■ **PROBLEM TO SOLVE**
As the lines appear below, please set them down exactly, starting at the first and finishing with the one containing "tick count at".

== DATA ==

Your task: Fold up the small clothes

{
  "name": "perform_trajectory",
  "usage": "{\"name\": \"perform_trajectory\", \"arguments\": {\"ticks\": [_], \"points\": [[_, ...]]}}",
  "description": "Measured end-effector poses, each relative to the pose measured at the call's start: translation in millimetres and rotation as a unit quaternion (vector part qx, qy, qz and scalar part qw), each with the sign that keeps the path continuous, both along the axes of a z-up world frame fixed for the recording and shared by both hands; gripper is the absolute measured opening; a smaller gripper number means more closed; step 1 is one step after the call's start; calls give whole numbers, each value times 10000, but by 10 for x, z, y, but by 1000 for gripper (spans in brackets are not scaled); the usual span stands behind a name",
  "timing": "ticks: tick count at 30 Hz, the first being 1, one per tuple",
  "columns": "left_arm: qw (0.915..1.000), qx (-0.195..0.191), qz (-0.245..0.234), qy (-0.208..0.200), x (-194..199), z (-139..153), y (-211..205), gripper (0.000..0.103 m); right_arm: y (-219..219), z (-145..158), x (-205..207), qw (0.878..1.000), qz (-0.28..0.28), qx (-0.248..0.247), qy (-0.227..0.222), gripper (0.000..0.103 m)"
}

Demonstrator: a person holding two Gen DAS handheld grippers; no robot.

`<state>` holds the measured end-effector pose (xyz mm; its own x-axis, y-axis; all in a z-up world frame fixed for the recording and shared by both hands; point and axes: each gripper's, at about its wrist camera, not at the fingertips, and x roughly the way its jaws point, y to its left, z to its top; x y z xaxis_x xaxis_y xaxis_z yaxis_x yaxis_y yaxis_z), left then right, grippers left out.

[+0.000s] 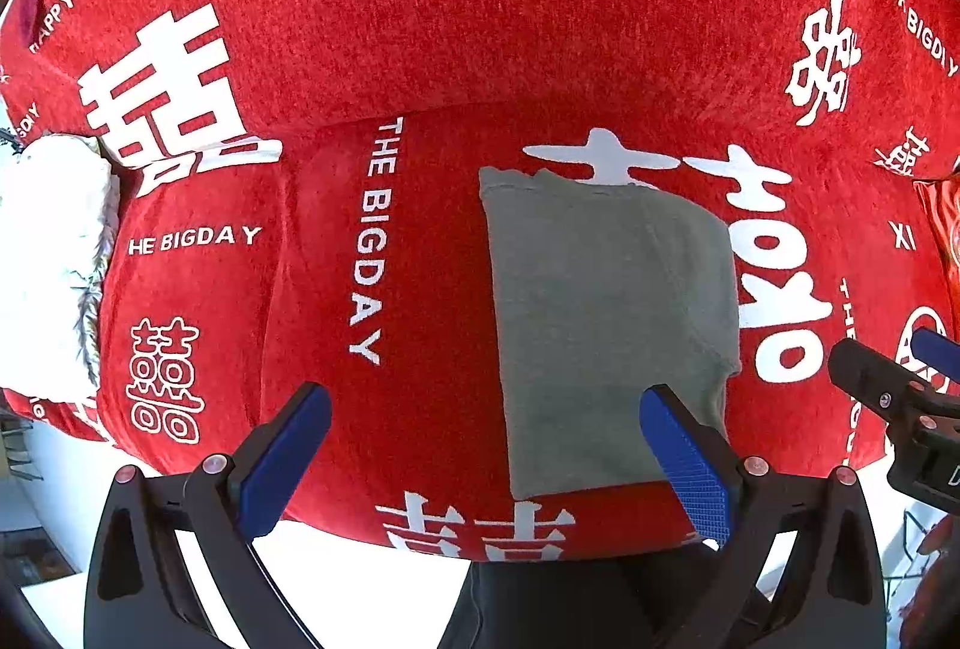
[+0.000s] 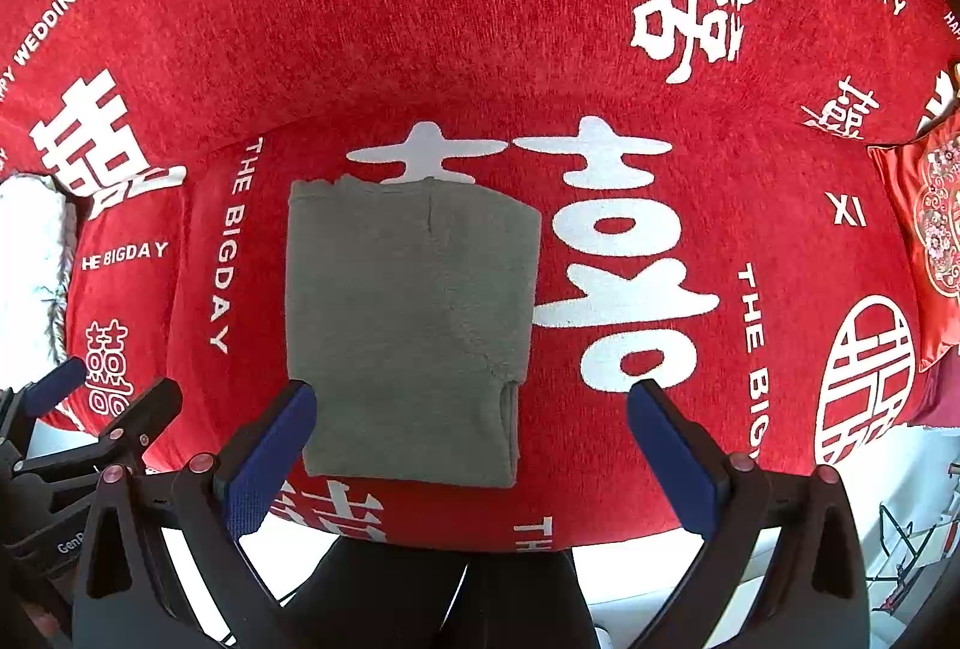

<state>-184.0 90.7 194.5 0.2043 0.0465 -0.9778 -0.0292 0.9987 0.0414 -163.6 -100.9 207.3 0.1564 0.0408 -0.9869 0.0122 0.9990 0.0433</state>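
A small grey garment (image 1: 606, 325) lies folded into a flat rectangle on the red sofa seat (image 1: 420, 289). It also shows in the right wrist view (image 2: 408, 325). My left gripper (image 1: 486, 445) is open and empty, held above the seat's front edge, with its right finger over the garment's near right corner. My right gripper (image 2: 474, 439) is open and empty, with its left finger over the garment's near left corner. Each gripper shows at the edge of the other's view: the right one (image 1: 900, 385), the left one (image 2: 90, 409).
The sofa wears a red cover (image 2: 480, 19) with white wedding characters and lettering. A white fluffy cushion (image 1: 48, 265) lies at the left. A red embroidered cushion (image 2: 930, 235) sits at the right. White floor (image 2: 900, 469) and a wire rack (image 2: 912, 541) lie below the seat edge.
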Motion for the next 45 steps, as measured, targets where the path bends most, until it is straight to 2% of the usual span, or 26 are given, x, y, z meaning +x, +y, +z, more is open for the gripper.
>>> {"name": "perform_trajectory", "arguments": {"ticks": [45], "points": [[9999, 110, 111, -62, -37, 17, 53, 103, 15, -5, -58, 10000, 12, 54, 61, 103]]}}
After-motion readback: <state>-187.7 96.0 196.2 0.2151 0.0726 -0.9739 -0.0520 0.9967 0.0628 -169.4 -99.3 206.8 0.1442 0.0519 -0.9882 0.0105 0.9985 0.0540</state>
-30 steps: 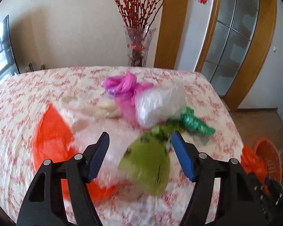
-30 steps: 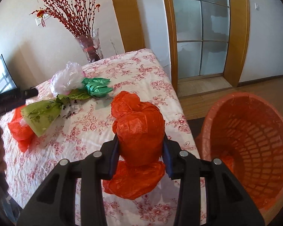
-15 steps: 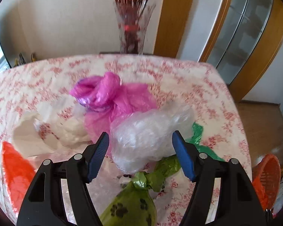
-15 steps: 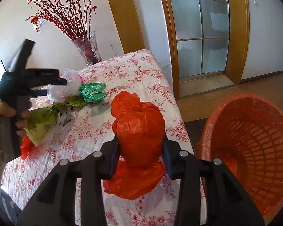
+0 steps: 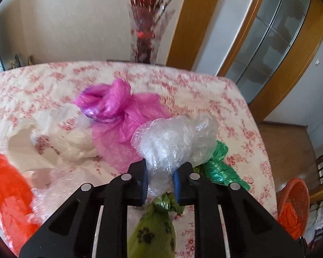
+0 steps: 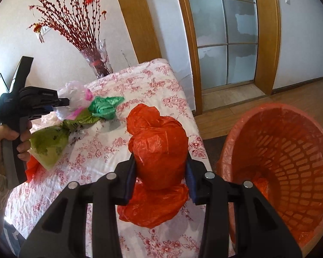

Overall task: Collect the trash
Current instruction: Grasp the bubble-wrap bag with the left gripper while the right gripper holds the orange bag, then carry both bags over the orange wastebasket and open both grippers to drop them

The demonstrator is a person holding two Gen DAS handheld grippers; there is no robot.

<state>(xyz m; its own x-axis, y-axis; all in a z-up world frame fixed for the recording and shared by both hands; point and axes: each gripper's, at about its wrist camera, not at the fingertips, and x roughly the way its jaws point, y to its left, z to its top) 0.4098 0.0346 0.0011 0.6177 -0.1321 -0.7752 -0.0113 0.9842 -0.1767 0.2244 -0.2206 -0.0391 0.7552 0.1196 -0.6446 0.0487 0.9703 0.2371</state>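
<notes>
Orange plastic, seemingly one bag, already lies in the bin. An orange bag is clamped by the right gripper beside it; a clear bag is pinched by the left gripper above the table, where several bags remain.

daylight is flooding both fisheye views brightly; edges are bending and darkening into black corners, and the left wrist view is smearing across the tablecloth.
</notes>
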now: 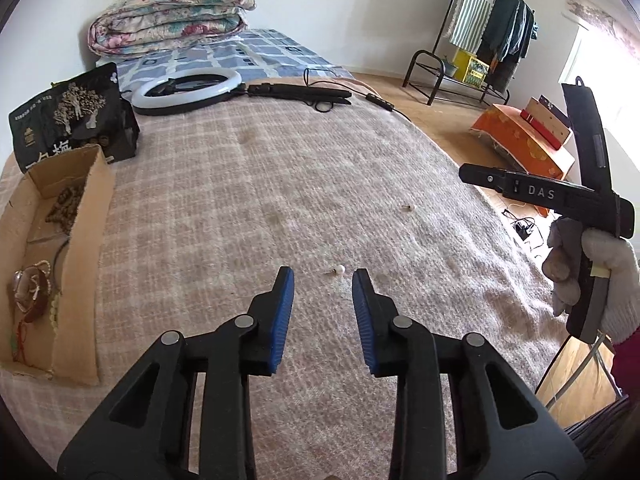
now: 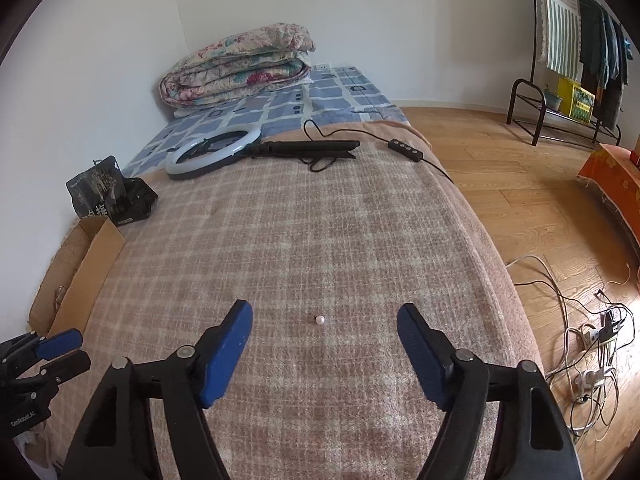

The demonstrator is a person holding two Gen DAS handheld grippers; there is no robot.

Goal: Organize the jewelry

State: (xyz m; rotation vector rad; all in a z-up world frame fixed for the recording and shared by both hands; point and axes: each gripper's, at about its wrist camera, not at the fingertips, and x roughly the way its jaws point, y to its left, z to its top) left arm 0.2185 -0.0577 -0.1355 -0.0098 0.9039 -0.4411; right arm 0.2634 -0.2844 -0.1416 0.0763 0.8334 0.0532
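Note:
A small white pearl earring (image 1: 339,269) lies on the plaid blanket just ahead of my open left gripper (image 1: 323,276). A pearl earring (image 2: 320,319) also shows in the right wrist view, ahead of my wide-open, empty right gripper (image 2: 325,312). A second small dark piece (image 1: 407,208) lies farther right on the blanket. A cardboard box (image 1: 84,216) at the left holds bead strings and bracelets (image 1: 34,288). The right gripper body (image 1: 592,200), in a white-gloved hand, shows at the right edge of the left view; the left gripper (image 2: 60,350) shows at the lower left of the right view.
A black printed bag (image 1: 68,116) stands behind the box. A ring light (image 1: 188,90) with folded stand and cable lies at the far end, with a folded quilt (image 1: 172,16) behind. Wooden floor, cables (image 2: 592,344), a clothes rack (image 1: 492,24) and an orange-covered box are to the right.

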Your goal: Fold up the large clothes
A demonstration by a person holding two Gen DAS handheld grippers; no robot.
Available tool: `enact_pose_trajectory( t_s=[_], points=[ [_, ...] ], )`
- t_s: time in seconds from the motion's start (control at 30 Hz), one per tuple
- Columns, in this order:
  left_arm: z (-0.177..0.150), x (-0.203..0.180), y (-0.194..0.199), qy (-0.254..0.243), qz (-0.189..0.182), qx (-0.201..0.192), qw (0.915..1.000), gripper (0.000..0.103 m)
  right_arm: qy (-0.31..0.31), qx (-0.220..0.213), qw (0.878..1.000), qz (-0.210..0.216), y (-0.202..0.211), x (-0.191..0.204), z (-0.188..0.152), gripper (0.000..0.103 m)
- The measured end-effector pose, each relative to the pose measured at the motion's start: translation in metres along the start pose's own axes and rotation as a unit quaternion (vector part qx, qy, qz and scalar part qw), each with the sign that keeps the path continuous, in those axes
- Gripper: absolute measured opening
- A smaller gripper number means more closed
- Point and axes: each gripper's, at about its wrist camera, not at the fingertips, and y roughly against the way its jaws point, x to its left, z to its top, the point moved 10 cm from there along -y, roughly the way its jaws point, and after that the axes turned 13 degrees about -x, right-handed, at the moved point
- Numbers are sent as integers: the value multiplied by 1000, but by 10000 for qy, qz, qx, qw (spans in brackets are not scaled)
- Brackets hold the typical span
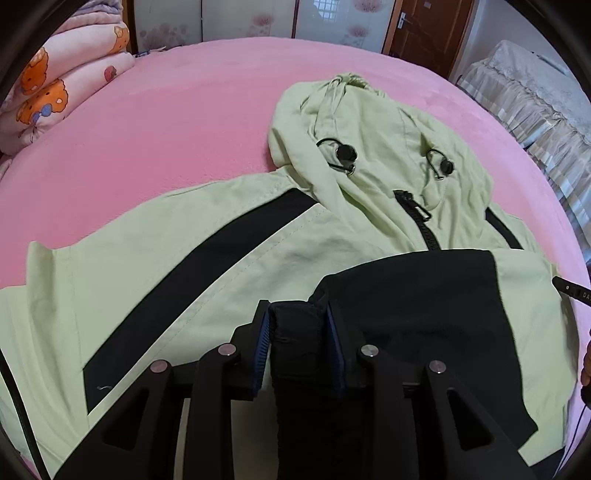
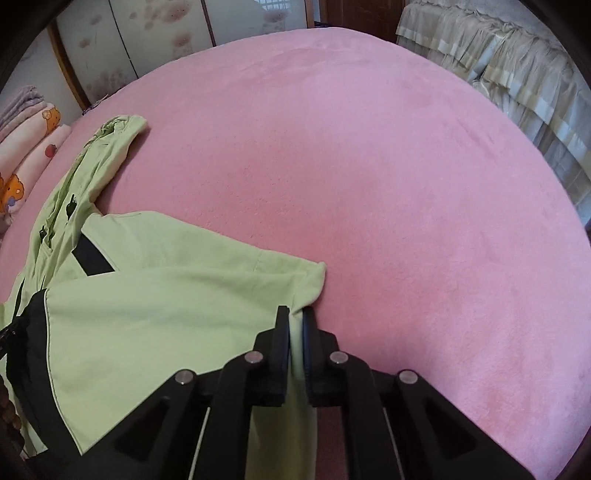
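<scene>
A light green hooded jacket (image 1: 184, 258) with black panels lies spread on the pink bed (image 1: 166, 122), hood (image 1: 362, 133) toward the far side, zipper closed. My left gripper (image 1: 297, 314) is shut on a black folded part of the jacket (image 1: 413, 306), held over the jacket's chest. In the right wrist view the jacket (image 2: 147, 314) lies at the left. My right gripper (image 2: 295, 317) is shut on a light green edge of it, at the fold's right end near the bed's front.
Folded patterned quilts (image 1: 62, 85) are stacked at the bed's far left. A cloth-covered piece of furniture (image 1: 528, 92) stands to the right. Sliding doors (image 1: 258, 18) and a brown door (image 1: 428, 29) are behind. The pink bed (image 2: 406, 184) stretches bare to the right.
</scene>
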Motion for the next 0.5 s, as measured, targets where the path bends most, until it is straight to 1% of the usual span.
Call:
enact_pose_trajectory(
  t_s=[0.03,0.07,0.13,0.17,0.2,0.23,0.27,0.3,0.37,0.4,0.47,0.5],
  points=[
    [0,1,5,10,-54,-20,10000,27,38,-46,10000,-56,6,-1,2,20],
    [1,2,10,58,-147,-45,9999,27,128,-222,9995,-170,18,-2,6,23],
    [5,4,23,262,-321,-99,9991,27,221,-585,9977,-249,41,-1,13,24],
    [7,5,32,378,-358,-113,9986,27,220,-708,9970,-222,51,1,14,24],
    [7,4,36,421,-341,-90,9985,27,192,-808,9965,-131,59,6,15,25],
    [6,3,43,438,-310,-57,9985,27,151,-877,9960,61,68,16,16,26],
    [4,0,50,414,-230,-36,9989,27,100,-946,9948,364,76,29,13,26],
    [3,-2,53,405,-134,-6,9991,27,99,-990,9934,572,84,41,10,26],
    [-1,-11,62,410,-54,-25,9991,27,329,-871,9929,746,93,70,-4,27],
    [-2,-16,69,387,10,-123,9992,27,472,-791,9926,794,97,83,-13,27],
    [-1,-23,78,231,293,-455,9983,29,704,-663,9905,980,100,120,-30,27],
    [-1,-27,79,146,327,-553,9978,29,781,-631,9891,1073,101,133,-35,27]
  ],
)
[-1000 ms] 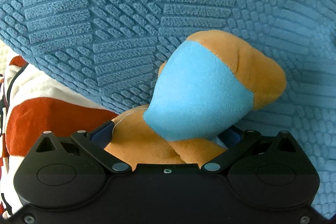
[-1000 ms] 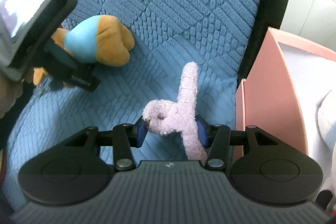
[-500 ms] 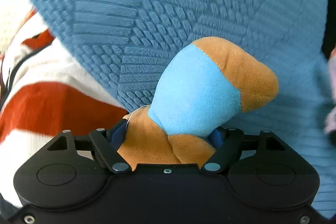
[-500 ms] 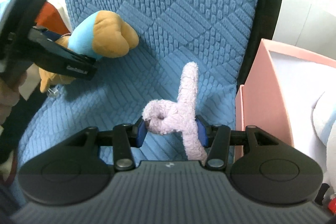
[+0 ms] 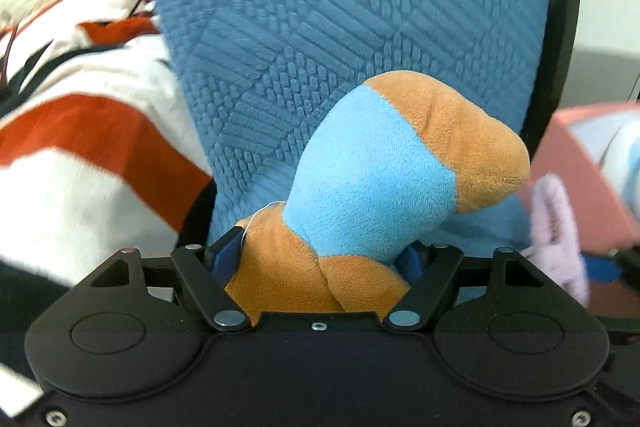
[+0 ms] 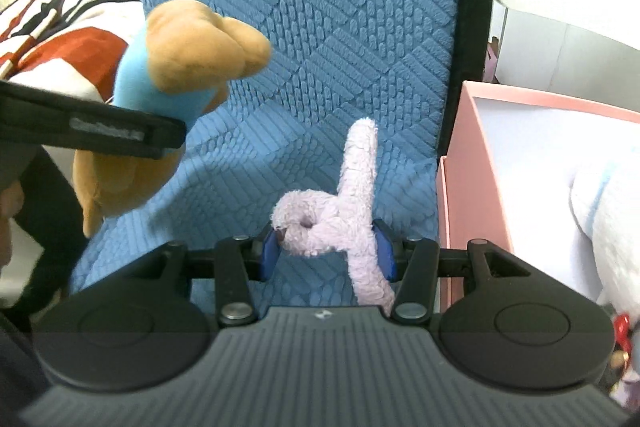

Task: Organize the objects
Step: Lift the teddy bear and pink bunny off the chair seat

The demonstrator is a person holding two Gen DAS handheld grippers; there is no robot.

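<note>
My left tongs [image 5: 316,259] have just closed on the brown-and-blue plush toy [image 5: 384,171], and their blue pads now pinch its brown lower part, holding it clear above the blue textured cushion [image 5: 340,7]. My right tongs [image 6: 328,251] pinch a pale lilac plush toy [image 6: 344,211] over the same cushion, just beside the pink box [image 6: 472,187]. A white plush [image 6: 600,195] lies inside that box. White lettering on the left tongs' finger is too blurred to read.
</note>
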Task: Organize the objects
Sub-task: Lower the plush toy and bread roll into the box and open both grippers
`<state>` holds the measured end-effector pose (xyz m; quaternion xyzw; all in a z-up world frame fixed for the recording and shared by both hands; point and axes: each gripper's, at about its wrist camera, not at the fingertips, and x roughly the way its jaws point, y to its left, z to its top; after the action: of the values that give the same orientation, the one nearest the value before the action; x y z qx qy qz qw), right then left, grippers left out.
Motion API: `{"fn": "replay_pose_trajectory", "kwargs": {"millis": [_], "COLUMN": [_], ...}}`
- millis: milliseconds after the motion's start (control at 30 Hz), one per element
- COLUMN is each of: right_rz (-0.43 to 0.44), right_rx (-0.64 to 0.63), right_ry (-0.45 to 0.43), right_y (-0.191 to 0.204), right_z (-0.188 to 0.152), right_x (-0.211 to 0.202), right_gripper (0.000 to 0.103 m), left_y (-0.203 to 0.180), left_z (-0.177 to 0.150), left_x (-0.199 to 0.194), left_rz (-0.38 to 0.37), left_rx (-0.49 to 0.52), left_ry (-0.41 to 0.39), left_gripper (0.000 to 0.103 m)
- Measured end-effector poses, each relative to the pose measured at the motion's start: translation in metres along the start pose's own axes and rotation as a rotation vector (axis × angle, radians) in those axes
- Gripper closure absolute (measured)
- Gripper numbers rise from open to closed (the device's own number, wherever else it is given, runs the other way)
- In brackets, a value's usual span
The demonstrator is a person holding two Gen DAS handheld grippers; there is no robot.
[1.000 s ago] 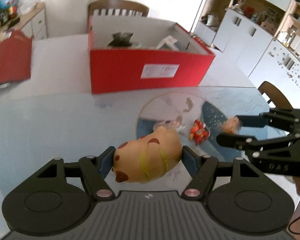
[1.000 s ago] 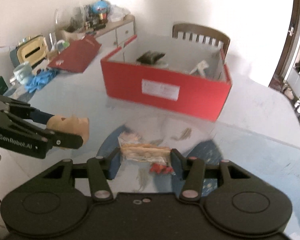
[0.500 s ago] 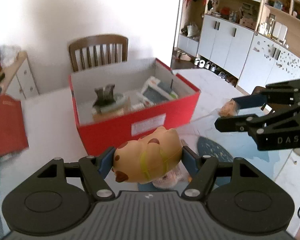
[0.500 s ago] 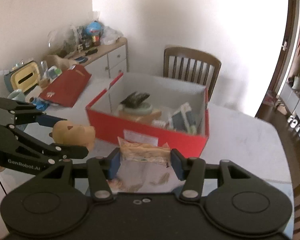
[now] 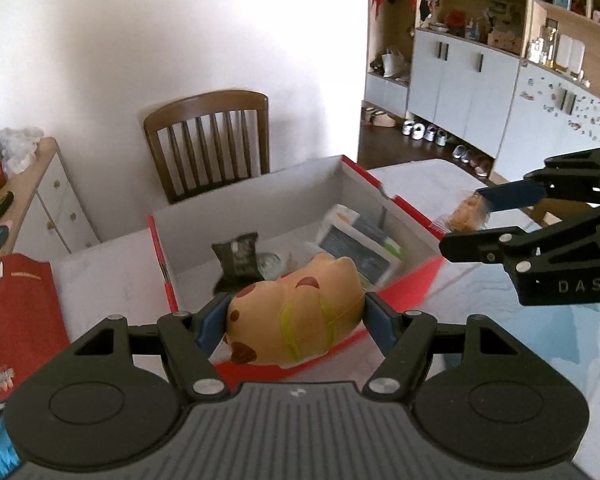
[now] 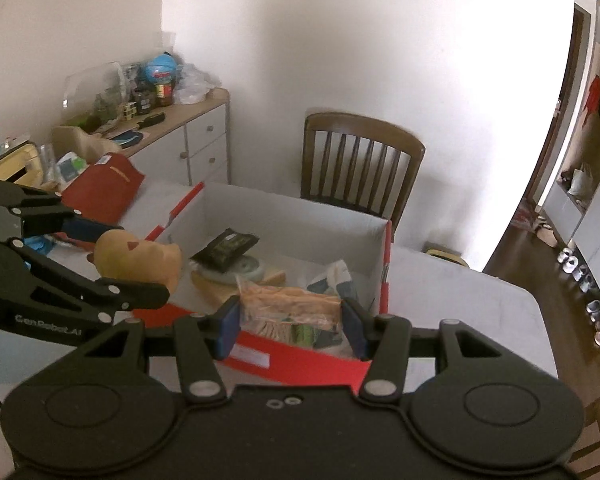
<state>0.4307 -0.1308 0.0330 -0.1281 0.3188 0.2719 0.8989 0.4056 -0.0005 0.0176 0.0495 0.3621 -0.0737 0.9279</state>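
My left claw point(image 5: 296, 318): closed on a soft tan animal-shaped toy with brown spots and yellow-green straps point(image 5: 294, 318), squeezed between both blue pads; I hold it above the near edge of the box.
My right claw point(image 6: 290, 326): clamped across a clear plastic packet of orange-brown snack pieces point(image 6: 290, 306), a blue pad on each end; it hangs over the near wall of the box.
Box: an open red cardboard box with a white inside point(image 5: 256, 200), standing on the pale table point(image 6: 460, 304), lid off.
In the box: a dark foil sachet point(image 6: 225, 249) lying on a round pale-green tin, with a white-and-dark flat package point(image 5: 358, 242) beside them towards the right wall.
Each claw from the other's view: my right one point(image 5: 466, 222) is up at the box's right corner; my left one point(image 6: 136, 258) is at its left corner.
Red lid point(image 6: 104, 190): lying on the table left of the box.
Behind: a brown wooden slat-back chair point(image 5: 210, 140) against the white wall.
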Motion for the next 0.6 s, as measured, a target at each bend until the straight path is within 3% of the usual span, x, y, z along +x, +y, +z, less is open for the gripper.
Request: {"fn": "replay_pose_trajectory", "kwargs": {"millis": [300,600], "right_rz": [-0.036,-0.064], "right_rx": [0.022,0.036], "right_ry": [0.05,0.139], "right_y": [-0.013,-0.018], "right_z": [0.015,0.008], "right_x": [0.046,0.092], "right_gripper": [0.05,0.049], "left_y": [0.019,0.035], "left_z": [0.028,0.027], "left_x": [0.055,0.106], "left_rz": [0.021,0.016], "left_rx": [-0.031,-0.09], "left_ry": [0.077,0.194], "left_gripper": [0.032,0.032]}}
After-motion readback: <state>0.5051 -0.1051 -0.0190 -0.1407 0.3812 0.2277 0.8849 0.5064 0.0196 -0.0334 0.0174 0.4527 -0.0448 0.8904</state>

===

■ **REPLY TO THE TASK**
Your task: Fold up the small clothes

{
  "name": "perform_trajectory",
  "usage": "{\"name\": \"perform_trajectory\", \"arguments\": {\"ticks\": [_], \"points\": [[_, ...]]}}",
  "description": "Measured end-effector poses, each relative to the pose measured at the call's start: translation in millimetres and rotation as a unit quaternion (vector part qx, qy, qz and scalar part qw), each with the sign that keeps the path continuous, both along the axes of a z-up world frame fixed for the recording and shared by both hands; gripper is the absolute measured opening; a smaller gripper number means more closed; step 1 is one step after the call's start; calls give whole numbers, each value times 10000, but by 10 for x, z, y, but by 1000 for gripper (spans in brackets are not scaled); the usual span stands behind a name",
  "timing": "ticks: tick count at 30 Hz, the first being 1, one per tuple",

The exercise requires nothing further.